* _Task description_: In the listing below, find the line with "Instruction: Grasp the", then repeat exactly every line from the top through that one.

* _Data block_:
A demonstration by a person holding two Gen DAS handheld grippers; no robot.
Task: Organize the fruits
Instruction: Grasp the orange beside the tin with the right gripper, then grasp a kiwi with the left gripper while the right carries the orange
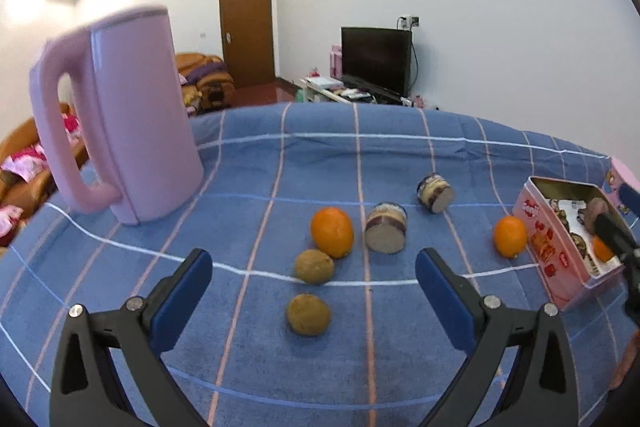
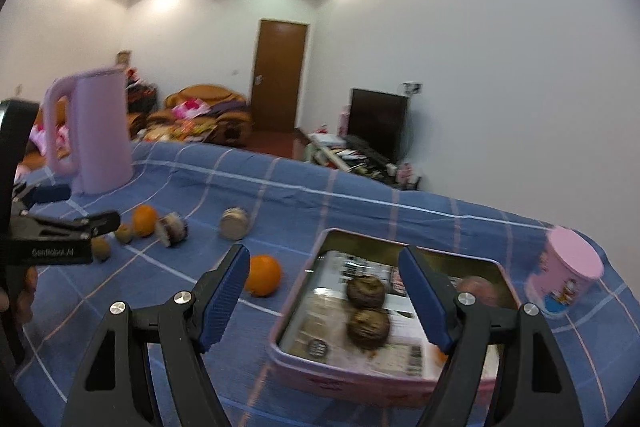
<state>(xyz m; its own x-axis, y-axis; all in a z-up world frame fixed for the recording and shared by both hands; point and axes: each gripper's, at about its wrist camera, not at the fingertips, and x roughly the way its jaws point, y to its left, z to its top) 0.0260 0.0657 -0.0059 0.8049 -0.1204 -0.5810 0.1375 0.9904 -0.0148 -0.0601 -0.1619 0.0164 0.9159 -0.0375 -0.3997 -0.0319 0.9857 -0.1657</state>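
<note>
On the blue checked cloth lie two oranges (image 1: 332, 231) (image 1: 510, 235) and two brown kiwis (image 1: 315, 266) (image 1: 308, 314). My left gripper (image 1: 314, 263) hangs open over the kiwis, gripping nothing. A pink tin (image 2: 360, 385) stands at the right. It holds two brown round fruits (image 2: 366, 291) (image 2: 368, 323), a pinkish one (image 2: 476, 287) and part of an orange (image 2: 438, 357). My right gripper (image 2: 324, 259) is open above the tin's near left side with nothing between its pads. One orange (image 2: 262, 275) lies just left of the tin.
A tall pink kettle (image 1: 120, 123) stands at the back left. Two layered cups (image 1: 386, 233) (image 1: 435, 193) lie on their sides behind the fruit. A pink round container (image 2: 568, 279) sits right of the tin. The cloth's far edge drops to the room floor.
</note>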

* _Task solution_:
A demonstration by a person holding two Gen DAS handheld grippers; no robot.
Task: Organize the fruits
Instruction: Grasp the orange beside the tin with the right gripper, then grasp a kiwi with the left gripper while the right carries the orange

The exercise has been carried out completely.